Hi Kai,
You should start with Ethnologue's country data; this website provides the most comprehensive data. But, be aware that the data may not be updated. so compare it with Endangered Language Project data https://endangeredlanguages.com/ and UNESCO's World Atlas of Language https://en.wal.unesco.org/; in the case of my country, Indonesia, the power dynamics around the national language, Indonesian, and Indigenous (local) languages lead to language shifting to Indonesian, or major lingua franca in each region, such as Makassar Malay in the greater South Sulawesi, etc, and it is hard to exactly calculate the current number since the latest official population census is lack of awareness in language diversity as well.
Hope this helps.
Best, Biyanto
On Fri, Jun 7, 2024 at 7:30 AM Kai Zhu kaizhublcu@gmail.com wrote:
Dear all,
I am currently undertaking a research project that explores the choice of language when reading Wikipedia across different countries.

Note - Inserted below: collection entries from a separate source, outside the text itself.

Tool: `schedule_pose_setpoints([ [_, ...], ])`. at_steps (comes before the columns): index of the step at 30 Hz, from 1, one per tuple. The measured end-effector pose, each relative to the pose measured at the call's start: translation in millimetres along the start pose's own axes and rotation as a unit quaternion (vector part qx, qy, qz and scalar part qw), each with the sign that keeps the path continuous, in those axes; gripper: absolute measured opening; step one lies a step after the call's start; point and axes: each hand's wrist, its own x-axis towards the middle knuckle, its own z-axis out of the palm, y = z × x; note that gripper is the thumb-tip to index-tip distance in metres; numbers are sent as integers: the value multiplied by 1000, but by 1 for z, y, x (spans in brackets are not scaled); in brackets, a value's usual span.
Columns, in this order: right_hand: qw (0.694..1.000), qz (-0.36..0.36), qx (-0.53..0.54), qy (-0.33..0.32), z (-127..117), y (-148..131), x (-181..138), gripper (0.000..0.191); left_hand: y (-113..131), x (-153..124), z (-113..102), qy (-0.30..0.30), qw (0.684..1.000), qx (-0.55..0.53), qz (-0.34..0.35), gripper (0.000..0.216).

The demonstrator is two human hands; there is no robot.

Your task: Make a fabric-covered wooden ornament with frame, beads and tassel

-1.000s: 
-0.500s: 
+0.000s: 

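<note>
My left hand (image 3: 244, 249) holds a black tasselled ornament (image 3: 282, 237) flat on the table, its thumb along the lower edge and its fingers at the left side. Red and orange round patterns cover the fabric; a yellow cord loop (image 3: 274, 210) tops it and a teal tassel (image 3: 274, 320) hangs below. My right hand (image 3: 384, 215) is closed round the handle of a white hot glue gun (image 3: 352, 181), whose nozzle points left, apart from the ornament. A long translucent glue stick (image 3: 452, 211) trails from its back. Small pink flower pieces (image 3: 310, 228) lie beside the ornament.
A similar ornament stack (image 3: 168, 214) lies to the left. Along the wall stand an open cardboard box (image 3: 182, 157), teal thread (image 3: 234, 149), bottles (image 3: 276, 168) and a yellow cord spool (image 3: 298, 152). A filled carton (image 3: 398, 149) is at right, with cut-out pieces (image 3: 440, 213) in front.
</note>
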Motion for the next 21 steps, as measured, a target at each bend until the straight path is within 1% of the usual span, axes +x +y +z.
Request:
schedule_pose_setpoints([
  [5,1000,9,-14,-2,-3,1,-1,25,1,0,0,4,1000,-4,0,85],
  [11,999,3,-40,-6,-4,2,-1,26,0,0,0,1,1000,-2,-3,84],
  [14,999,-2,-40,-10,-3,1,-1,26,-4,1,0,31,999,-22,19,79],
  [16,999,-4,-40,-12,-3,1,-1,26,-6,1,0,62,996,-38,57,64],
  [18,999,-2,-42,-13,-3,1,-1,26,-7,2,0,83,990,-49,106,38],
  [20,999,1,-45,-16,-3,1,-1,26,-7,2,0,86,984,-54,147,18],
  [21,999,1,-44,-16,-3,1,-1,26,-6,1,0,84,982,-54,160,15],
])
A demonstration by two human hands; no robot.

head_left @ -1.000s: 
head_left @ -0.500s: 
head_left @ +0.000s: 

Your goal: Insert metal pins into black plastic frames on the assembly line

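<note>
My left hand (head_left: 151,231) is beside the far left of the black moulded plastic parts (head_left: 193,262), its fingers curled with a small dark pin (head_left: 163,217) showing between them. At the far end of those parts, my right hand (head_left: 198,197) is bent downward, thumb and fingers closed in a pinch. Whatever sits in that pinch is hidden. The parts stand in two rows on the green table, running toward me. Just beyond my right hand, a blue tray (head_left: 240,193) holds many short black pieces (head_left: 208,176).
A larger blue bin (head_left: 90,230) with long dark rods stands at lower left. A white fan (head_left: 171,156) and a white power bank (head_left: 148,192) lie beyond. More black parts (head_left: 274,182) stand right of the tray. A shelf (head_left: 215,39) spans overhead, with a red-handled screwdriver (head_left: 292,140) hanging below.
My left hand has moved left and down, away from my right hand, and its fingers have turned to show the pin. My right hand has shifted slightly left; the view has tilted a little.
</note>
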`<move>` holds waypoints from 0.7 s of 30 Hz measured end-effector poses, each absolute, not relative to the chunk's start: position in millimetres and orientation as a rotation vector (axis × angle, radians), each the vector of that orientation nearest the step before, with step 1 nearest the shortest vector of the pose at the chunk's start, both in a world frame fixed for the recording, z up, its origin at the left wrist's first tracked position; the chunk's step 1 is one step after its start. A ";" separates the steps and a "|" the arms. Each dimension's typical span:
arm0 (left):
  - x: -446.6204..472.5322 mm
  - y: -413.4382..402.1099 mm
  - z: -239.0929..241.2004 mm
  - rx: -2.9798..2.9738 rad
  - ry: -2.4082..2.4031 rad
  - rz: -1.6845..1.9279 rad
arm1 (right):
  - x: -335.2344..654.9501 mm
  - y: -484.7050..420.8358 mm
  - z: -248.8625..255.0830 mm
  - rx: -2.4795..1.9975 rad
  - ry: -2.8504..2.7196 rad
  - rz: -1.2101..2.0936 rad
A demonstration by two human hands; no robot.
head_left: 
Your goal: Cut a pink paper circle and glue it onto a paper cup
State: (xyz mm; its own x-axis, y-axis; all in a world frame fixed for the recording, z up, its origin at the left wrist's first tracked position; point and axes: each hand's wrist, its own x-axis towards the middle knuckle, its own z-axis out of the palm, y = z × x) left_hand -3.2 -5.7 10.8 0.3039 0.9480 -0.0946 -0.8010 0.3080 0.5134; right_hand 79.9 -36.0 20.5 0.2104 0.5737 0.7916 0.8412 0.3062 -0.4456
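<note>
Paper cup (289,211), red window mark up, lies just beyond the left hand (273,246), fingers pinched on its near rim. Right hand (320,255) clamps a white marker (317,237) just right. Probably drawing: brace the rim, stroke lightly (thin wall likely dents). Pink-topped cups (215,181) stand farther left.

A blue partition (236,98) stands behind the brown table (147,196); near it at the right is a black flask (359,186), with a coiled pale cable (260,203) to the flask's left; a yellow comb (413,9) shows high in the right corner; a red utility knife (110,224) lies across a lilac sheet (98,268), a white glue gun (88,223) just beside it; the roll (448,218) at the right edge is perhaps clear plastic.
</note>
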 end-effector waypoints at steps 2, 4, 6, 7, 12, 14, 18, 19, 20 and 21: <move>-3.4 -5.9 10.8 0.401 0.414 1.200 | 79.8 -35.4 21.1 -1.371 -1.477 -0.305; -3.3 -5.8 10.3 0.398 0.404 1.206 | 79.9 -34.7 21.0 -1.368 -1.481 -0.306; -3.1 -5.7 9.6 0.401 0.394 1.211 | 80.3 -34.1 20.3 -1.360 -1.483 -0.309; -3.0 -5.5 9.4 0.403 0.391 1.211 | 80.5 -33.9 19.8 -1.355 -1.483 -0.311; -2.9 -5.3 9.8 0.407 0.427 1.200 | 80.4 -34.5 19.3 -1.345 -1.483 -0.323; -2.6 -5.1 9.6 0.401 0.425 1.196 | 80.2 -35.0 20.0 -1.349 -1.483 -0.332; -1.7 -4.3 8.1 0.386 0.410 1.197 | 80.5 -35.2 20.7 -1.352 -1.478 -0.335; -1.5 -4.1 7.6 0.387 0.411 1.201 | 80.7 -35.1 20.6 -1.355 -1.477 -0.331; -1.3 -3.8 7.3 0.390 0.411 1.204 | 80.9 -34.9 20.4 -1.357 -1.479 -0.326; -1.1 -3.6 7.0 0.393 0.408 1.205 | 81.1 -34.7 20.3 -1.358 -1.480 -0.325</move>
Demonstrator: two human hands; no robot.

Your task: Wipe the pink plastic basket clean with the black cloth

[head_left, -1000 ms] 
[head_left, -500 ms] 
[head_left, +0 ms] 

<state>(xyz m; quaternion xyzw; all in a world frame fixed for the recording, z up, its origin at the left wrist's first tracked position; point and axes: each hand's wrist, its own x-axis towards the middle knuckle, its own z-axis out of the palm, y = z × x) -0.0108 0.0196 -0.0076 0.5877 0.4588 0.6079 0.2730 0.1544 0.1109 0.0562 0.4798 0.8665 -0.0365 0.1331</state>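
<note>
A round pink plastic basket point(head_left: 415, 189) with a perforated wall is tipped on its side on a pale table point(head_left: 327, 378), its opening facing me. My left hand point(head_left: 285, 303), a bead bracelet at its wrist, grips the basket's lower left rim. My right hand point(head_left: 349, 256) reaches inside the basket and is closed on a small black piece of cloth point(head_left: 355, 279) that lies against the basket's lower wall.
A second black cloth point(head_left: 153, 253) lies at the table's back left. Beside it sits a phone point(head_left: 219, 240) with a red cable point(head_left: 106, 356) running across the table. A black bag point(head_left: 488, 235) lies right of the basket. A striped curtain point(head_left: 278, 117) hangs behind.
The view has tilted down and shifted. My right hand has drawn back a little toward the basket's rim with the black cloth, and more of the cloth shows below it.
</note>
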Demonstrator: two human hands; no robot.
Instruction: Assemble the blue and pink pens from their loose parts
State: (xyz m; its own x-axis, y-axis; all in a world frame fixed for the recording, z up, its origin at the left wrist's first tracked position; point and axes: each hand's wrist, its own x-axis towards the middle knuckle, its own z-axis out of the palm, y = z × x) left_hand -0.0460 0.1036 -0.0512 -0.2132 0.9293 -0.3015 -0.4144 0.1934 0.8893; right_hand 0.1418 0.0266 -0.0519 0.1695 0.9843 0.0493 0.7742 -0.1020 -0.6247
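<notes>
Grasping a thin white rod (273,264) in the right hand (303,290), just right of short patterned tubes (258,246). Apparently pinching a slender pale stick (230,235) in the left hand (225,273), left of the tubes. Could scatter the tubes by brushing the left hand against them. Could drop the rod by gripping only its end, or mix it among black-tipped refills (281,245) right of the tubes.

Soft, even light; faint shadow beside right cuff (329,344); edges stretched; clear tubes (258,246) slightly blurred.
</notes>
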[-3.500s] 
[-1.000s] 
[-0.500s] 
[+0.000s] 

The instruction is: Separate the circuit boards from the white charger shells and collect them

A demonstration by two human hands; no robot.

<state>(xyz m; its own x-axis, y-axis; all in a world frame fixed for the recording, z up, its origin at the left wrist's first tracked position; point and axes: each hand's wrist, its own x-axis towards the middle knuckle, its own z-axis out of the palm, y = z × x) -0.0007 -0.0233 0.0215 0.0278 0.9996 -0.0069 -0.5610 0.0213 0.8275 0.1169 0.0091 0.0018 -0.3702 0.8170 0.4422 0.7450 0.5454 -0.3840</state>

One of the tasks of my study involves mapping Wikipedia languages to the countries where these languages are predominantly spoken. I recognize the complexity of this task and understand that a perfect mapping might not be possible. However, I would appreciate any recommendations on the best methodologies, practices, or data sources for accomplishing this.
Additionally, I have a related question: What are good data sources for information regarding the proportion of a country's population that speaks various languages?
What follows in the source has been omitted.